** Work required **
Transcribe the complete listing exactly.

** Supplied material **
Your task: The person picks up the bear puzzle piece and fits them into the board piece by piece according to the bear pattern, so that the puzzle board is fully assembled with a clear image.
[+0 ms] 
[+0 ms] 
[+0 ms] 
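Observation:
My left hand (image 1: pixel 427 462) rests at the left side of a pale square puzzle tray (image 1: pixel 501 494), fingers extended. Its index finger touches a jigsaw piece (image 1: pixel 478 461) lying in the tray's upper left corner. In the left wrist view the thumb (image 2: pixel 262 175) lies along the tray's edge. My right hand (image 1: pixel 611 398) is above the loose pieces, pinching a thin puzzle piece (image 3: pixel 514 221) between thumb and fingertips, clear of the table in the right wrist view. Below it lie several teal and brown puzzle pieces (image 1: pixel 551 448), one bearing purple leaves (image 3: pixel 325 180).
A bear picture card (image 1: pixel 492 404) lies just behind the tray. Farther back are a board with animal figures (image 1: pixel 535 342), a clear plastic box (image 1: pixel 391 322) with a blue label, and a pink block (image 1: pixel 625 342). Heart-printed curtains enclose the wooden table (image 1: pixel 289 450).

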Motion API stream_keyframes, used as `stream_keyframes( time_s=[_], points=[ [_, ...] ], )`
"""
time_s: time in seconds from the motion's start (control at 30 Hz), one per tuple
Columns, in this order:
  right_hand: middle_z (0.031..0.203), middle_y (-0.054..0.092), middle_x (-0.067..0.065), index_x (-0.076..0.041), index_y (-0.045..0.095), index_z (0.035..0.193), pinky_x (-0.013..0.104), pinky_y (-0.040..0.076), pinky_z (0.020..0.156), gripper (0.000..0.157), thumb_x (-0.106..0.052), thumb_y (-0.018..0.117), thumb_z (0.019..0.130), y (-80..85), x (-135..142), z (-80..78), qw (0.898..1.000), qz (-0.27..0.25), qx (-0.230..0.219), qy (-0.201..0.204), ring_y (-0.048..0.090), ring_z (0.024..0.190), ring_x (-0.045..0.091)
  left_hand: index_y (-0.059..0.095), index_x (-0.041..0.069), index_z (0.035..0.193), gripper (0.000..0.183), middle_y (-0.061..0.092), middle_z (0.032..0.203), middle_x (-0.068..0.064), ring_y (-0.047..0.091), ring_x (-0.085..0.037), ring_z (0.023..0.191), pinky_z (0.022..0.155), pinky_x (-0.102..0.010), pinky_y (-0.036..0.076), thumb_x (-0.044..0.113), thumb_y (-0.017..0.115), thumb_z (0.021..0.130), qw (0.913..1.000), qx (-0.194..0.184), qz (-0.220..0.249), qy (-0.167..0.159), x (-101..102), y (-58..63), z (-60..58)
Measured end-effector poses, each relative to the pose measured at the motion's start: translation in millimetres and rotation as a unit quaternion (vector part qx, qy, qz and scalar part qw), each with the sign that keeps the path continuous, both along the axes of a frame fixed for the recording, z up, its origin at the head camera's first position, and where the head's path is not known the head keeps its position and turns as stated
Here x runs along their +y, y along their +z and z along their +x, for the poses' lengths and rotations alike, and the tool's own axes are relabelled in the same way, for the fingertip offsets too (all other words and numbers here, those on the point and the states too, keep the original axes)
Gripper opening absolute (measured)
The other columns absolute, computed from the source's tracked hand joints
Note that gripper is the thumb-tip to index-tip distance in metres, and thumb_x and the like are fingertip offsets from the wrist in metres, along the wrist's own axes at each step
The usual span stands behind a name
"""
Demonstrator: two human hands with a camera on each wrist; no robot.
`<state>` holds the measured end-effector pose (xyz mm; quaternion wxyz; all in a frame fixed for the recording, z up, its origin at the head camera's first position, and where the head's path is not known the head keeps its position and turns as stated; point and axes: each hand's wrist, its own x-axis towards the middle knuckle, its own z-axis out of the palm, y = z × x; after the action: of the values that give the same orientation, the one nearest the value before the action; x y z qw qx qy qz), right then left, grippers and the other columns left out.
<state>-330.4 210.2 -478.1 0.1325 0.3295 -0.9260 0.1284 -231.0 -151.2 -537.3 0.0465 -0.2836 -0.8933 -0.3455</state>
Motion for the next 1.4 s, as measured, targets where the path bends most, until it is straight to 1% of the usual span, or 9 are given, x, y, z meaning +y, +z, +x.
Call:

** Response **
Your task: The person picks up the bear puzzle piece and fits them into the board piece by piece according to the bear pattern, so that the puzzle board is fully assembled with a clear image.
[+0 ms] 
[+0 ms] 
[+0 ms] 
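Observation:
My left hand (image 1: pixel 427 462) rests at the left side of a pale square puzzle tray (image 1: pixel 501 494), fingers extended. Its index finger touches a jigsaw piece (image 1: pixel 478 461) lying in the tray's upper left corner. In the left wrist view the thumb (image 2: pixel 262 175) lies along the tray's edge. My right hand (image 1: pixel 611 398) is above the loose pieces, pinching a thin puzzle piece (image 3: pixel 514 221) between thumb and fingertips, clear of the table in the right wrist view. Below it lie several teal and brown puzzle pieces (image 1: pixel 551 448), one bearing purple leaves (image 3: pixel 325 180).
A bear picture card (image 1: pixel 492 404) lies just behind the tray. Farther back are a board with animal figures (image 1: pixel 535 342), a clear plastic box (image 1: pixel 391 322) with a blue label, and a pink block (image 1: pixel 625 342). Heart-printed curtains enclose the wooden table (image 1: pixel 289 450).
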
Motion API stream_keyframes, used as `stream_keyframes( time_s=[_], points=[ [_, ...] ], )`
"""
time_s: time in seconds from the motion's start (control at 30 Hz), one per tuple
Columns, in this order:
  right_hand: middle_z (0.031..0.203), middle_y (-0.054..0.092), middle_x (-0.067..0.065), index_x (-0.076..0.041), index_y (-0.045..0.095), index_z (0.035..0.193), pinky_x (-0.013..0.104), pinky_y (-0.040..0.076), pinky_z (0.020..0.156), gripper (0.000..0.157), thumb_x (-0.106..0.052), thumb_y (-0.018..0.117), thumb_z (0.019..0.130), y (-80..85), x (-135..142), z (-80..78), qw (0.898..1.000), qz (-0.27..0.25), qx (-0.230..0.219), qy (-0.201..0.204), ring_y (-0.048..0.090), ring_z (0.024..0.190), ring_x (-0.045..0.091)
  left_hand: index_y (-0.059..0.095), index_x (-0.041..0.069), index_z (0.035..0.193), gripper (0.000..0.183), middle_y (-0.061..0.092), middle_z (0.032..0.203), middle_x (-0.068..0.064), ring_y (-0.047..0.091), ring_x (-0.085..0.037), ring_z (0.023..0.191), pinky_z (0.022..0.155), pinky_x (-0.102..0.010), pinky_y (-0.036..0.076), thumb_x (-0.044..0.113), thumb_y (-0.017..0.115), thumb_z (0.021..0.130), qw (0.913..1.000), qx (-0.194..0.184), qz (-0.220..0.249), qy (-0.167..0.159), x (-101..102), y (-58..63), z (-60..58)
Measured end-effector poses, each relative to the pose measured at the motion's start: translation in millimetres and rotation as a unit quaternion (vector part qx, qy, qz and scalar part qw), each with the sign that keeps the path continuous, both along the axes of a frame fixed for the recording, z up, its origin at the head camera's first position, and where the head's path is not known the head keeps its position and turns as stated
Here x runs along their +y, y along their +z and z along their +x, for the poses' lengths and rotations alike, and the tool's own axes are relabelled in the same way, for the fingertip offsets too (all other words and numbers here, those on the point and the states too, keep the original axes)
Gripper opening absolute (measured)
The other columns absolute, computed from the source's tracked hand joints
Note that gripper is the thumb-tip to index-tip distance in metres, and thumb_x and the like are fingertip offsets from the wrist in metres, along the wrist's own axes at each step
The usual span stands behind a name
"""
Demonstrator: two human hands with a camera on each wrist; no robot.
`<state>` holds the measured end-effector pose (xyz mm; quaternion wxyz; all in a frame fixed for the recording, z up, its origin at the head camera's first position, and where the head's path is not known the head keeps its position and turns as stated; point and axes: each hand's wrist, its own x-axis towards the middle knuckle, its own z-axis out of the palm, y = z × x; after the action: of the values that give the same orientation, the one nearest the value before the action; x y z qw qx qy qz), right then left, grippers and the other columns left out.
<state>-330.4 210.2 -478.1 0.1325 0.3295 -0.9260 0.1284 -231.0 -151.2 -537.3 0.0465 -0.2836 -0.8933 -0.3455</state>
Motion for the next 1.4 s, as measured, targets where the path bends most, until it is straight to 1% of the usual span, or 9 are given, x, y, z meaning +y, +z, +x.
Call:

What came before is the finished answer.